Information:
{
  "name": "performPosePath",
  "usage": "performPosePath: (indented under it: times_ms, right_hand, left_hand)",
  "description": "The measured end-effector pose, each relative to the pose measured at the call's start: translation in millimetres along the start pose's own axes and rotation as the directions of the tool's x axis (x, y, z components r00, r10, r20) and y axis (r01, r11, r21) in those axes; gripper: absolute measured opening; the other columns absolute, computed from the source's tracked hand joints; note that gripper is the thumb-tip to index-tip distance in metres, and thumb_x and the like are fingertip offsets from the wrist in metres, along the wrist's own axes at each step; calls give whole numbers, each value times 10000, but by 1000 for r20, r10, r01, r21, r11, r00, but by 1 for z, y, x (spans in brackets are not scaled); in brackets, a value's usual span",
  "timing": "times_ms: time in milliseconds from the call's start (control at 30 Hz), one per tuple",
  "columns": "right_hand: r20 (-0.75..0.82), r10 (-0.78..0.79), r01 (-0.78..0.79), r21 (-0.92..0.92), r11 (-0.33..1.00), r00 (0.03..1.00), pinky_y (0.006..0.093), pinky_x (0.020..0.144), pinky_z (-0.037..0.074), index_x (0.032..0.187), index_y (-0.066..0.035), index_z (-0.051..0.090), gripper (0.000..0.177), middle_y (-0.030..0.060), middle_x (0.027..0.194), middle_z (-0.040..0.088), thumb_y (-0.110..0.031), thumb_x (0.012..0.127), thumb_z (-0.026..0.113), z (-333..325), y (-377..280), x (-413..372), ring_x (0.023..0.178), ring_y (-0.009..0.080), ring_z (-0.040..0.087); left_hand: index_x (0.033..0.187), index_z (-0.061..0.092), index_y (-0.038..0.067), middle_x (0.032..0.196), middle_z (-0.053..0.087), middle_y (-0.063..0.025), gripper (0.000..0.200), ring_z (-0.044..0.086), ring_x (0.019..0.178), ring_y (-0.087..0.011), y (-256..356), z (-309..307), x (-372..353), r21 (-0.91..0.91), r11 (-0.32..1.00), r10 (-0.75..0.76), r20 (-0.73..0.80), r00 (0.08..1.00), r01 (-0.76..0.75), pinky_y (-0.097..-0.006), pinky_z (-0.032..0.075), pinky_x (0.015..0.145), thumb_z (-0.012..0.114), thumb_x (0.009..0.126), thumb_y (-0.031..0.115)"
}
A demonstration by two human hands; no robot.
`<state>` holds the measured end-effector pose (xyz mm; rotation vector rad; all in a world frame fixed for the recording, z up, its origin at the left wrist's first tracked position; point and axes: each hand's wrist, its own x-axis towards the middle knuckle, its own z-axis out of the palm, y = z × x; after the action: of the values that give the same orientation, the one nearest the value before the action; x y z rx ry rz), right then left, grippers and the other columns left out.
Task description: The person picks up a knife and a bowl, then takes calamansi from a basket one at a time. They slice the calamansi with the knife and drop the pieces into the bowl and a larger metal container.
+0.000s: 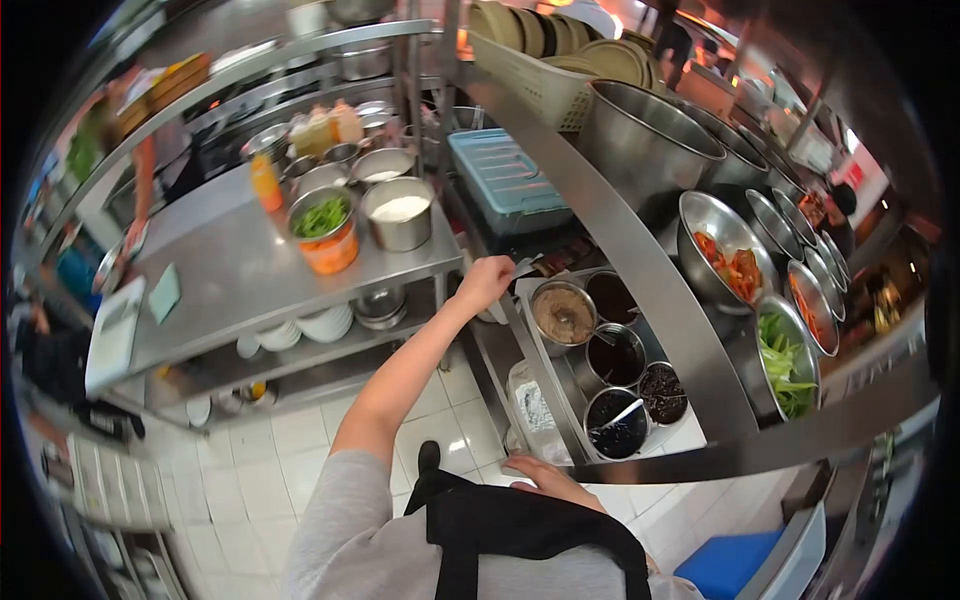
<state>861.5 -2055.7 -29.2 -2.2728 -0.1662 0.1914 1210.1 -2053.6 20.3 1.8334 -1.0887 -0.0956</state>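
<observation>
My left hand (485,284) reaches out at the end of a bent arm, its fingers closed beside a small pale, flat piece that I cannot make out. Right of it, in the counter, are a tub of brown paste (563,313) and several metal pots of dark sauce (614,356). A white-handled utensil (617,414) rests in the nearest dark pot (616,436). My right hand (548,484) is low by the counter's near edge, fingers stretched out and apparently holding nothing. Beside the pots is a clear container with white contents (537,408).
A steel shelf (640,270) runs over the pots, carrying bowls of kimchi (735,268) and green strips (783,365). On the left, a steel table (230,290) bears pots, an orange tub of greens (325,235) and a white cutting board (117,330). A blue-lidded box (505,170) stands behind my left hand.
</observation>
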Motion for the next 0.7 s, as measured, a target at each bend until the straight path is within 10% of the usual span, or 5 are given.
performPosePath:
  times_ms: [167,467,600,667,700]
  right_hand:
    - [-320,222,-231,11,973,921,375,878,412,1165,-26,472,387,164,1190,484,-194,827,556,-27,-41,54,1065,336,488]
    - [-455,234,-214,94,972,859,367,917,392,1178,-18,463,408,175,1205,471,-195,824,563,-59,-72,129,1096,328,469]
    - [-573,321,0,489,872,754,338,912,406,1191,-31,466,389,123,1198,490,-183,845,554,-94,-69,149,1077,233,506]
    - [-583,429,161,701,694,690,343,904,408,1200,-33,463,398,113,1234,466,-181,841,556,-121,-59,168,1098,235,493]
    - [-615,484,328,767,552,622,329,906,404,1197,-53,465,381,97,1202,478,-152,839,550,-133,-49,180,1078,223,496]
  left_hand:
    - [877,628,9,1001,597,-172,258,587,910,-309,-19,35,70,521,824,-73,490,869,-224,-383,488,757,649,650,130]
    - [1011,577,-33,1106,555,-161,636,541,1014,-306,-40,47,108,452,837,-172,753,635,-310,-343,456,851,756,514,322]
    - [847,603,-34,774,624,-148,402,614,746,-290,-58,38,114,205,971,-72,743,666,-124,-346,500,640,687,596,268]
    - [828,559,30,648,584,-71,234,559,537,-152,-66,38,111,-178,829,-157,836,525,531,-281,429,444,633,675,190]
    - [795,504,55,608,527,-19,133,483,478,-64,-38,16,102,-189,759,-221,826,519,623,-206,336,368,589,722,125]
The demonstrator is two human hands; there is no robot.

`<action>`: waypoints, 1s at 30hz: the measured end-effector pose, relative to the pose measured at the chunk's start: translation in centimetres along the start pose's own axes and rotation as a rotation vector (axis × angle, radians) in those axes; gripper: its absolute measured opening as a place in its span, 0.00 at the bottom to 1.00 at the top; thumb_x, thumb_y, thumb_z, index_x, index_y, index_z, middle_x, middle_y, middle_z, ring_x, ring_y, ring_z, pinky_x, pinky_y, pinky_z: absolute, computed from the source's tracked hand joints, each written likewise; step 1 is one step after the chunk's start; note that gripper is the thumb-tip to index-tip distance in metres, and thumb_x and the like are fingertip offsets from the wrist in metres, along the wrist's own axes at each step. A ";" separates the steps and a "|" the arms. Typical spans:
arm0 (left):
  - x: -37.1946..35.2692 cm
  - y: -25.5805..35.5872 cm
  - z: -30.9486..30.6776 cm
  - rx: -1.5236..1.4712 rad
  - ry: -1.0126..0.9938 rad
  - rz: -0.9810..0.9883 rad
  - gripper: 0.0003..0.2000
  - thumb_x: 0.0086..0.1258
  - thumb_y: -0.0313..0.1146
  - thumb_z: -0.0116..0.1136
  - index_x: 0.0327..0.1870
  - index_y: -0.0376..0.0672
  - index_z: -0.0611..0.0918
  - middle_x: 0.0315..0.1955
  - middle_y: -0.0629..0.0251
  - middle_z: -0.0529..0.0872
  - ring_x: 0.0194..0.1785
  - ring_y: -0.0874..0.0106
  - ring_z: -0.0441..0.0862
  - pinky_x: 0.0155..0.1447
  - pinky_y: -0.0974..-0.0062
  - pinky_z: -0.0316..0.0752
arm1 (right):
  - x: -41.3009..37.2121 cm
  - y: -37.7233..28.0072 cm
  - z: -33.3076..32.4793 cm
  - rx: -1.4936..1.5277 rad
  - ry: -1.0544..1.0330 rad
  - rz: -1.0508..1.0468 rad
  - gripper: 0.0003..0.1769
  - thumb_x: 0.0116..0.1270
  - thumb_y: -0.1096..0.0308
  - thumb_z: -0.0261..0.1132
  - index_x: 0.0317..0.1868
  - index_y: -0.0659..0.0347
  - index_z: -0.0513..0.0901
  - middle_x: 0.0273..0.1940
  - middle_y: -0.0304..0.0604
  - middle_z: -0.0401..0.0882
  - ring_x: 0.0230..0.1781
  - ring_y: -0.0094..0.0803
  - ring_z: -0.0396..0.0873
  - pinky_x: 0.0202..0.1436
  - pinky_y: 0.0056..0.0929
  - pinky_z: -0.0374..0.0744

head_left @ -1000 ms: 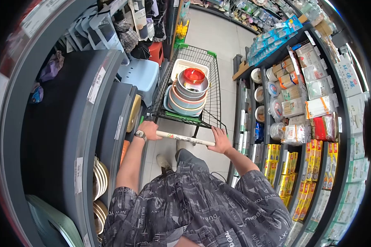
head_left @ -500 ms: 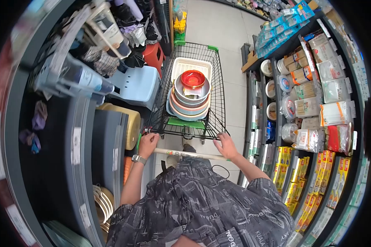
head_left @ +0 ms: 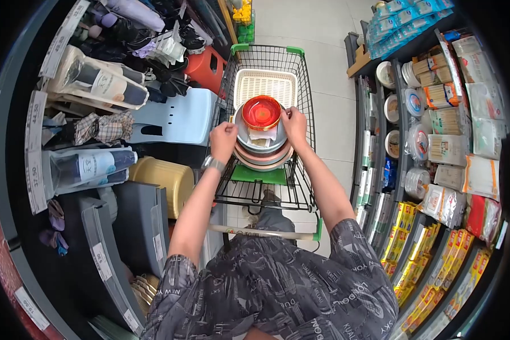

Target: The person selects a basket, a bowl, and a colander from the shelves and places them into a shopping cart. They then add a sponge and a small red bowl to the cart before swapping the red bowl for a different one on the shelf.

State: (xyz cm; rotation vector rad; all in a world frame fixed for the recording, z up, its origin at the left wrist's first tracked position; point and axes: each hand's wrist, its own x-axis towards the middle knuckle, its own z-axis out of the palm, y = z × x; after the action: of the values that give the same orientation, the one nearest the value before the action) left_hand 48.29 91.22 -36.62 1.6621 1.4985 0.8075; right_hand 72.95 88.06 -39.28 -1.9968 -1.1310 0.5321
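Note:
A shopping cart (head_left: 309,73) stands in front of me, holding a stack of basins. On top sits a red bowl (head_left: 260,112) inside a grey metal basin (head_left: 249,140), with a paper label beside it. Pink and pale basins (head_left: 260,166) are stacked underneath. My left hand (head_left: 224,140) is closed at the left side of the grey basin's rim. Opposite it, my right hand (head_left: 294,127) is closed at the right rim, close to the red bowl. Behind the stack a cream plastic basket (head_left: 266,72) lies in the cart.
The cart's handle (head_left: 260,233) crosses in front of my body. On the left, shelves hold packed umbrellas (head_left: 105,85), a light-blue plastic stool (head_left: 178,116) and a gold bin (head_left: 161,184). Packaged skewers (head_left: 445,148) and yellow boxes (head_left: 399,232) fill the right shelves. Tiled floor (head_left: 323,34) lies ahead.
Both hands have left the area of the cart handle and reached forward into the cart, closing at the sides of the grey basin. The view has tilted, and the red bowl now appears more from above.

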 end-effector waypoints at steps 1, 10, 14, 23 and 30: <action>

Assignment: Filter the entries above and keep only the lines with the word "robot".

Response:
A demonstration by two human hands; no robot.
The demonstrator is two human hands; there is no robot.

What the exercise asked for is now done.